The state of EasyExtend
Maybe an autumnal look on EasyExtend is justified. EE was and is an alien project which never resonated well with the Python community and its possible users. Actually up to now I don’t no anyone who has ever used it ( besides myself, of course ) and I wouldn’t wonder if this isn’t going to change in the future. For a Python programmer there are numerous alternatives now like python4ply, MetaPython and also 2to3 – why not? – which can be used to extend Python. None of them were available when I started with EE in 2006. Some people might also attempt to revive Logix which is among the more famous “dead” projects in the Python community. Logix might be in style and ambition precisely what Python users are looking for. EasyExtend isn’t even tangential.
Whenever I thought EE becomes stable I challenged it with bigger, more difficult problems: simultaneous transformations of multiple langlets, context sensitive languages, quirky real world grammars, online syntax definitions, source directed transformations, more expressible grammar syntax, language agnosticism etc.
Another major issue is performance. In the past I’ve used Psyco and also Cython. They boosted performance quite well and I got 3-5 times speedup for lexer+parser but I have clearly no performance model and I don’t see why those speedups shall be the limit? Python isn’t the right tool for the right job here and I suspect this had been an impediment for the current implementation already, since I overused containers like tuples and dicts in favor for classes and objects and their slow attribute access.
From EasyExtend to Langscape
The most likely path into the future of EasyExtend is to factor out components like the parser generator, the langlet transformer and most of the csttools and rewrite them in C++. I’ll probably start a completely new project which I intend to call “Langscape”. By means of SWIG it shall be possible to use Langscape also from environments like the JVM or the CLR. As a Python front end I’ll use the code I’ve developed for EasyExtend 4 which will probably never go public in the current form. I’ll still consider doing the functional testing in Python and I also want to preserve interactivity. Both the language front-end as well as back-end bindings become separated from Langscape. Langscape only deals with source code, grammars and CSTs.
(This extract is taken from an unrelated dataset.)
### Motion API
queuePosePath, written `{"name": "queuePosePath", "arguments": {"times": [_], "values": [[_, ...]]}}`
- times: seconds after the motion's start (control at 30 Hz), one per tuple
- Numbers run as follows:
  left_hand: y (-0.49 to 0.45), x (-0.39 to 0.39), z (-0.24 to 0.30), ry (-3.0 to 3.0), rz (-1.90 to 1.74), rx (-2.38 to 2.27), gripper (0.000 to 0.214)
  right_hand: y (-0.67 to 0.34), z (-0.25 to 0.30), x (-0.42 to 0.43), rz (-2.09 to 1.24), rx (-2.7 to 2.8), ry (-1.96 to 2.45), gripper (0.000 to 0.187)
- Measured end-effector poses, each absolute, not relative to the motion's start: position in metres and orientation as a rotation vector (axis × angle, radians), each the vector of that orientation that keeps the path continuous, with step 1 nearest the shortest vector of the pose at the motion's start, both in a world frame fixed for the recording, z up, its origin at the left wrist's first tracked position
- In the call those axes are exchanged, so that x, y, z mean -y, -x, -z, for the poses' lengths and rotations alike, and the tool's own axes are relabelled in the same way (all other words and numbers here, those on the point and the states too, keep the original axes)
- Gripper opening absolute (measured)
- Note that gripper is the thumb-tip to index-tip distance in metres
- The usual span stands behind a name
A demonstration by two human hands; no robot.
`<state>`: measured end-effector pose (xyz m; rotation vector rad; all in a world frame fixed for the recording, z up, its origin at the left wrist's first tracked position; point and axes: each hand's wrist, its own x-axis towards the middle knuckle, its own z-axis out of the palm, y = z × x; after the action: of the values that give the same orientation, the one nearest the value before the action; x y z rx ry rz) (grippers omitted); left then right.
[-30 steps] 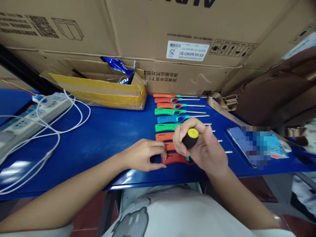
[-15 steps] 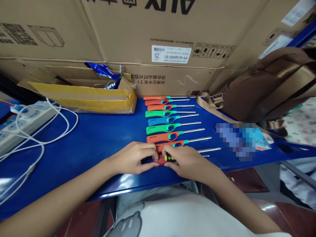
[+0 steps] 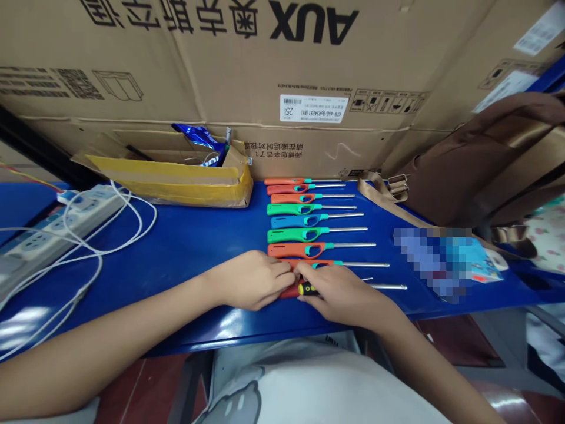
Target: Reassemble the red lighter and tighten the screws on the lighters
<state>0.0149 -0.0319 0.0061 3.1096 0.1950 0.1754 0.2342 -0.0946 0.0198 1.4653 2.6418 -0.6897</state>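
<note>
Long-tubed gas lighters lie in a column on the blue table, among them a green lighter (image 3: 289, 235) and an orange lighter (image 3: 291, 250). At the near end is a red lighter (image 3: 290, 292), its middle hidden by my right hand and its metal tube showing beyond. My left hand (image 3: 260, 280) is closed, fingers bent over the red lighter's handle end; the fingertips are partly hidden. My right hand (image 3: 338, 294) is wrapped round a screwdriver (image 3: 307, 289) with a yellow and black handle, lying over the red lighter. A thin metal shaft pokes out beyond that hand.
A taped cardboard tray (image 3: 176, 182) with a blue packet (image 3: 200, 138) stands at the back left. At the left lie a power strip (image 3: 53, 224) and loose white cables. A brown bag (image 3: 477, 159) with straps and a blue package (image 3: 481, 259) are at the right. A large carton (image 3: 220, 70) stands behind.
The view has shifted, so the table things sit a little lower and to the right. My left fingers have closed in towards my right hand. The screwdriver stays in my right hand.
</note>
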Motion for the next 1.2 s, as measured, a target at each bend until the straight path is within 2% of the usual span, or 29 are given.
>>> {"name": "queuePosePath", "arguments": {"times": [0.27, 0.33, 0.47, 0.53, 0.67, 0.9, 1.1, 1.2], "values": [[-0.017, 0.037, -0.002, -3.129, -0.278, -0.359, 0.023, -0.229, -0.021, 0.100, 0.605, -2.597, -1.476, 0.038], [-0.010, 0.030, -0.008, -3.049, -0.279, -0.465, 0.026, -0.228, -0.020, 0.101, 0.570, -2.583, -1.474, 0.035], [0.020, -0.001, -0.014, -2.886, -0.339, -0.956, 0.029, -0.227, -0.019, 0.099, 0.570, -2.572, -1.492, 0.031], [0.041, -0.020, -0.010, -2.819, -0.412, -1.149, 0.030, -0.228, -0.019, 0.097, 0.600, -2.585, -1.472, 0.031], [0.076, -0.047, 0.008, -2.515, -0.650, -1.445, 0.030, -0.232, -0.019, 0.095, 0.675, -2.611, -1.408, 0.022], [0.088, -0.057, 0.027, -2.150, -0.826, -1.535, 0.027, -0.238, -0.024, 0.092, 0.755, -2.621, -1.390, 0.028], [0.088, -0.058, 0.028, -2.101, -0.829, -1.546, 0.029, -0.241, -0.025, 0.089, 0.810, -2.641, -1.407, 0.026], [0.087, -0.056, 0.025, -2.116, -0.860, -1.567, 0.031, -0.242, -0.027, 0.088, 0.889, -2.707, -1.384, 0.033]]}}
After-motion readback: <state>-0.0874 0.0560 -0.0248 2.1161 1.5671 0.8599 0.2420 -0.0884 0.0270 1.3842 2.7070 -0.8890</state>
Hi Kay! I also wonder if anyone has ever used my python4ply code. I’ve never gotten any feedback from users, and haven’t seen real mention of it in anywhere. That’s sadly just the way it goes, it seems.
Cheers! – Andrew
Apparently, we are acting in the wrong niche where people don’t accept a steep learning curve anymore.
For the near future I expect half baked language extensions and overly complicated implementations even in projects with more than one committer. Or people continue ranting about Python being so much more limited than Ruby and blame Guido for this and what not.
The larger part of me wants to be optimistic and say that isn’t so. Perhaps language tweaks aren’t that useful. I consider the stories I’ve heard about Smalltalk and Lisp instances so tweaked that only the author can use it, which makes me think there are advantages to having steep learning curves. But I wrote my long tutorial which went through the different aspects of how to tweak the language precisely to minimize the learning curve, and I complained about people using the term “internal DSL” for glorified API calls when it’s so easy to reach into the realm of real DSLs. Though easy here means for someone who has had CS training…
Perhaps the problem is that what I’ve done is more a technology demonstration with insufficient practical use? Would something like branch coverage or type checking, or a 2-to-3 converter with run-time checking of incompatibilities be more of a draw? OTOH, that’s a lot of work. 😉
Best regards – Andrew
One very cute example of a an external DSL which is otherwise well integrated with Python are shell-script commands in IPython. I’m not 100% sure but this seems to be limited towards interactive shell commands and one can’t write functions mixing shell script and Python code and load them from modules into IPython. This approach to DSLs coming from interactive programming is also one I’d like to emphasize. It is very simple to intercept a single line of code in a shell, parse it and transform it according to some special syntax but once we want fully embedded expressions / statements it will become more difficult.
I mention IPython here because I don’t think we have a solution seeking for a problem.
In case of EasyExtend all extensions can be rectified to Python code and I mean source code. Although it is a fully syntactical transformation it isn’t entirely different from a simple text substitution. In an EE aware shell with the -p option being set the result of an expr/stmt transformation can be displayed before the value accordingly is printed to stdout. It becomes difficult to write obfuscated code no one can understand who is a knowledgeable Python programmer. Same with complete modules. Transformations are transparent and in no way I do think learning barriers are needed to prevent weak programmers from using it.
Web frameworks are socially accepted and no says CS PhD are required to master Rails or Django. Debugging syntax can be a tedium but using language transformation systems isn’t more difficult than writing web apps. I’d rather claim the opposite is true because there are less environmental conditions that influence success or failure.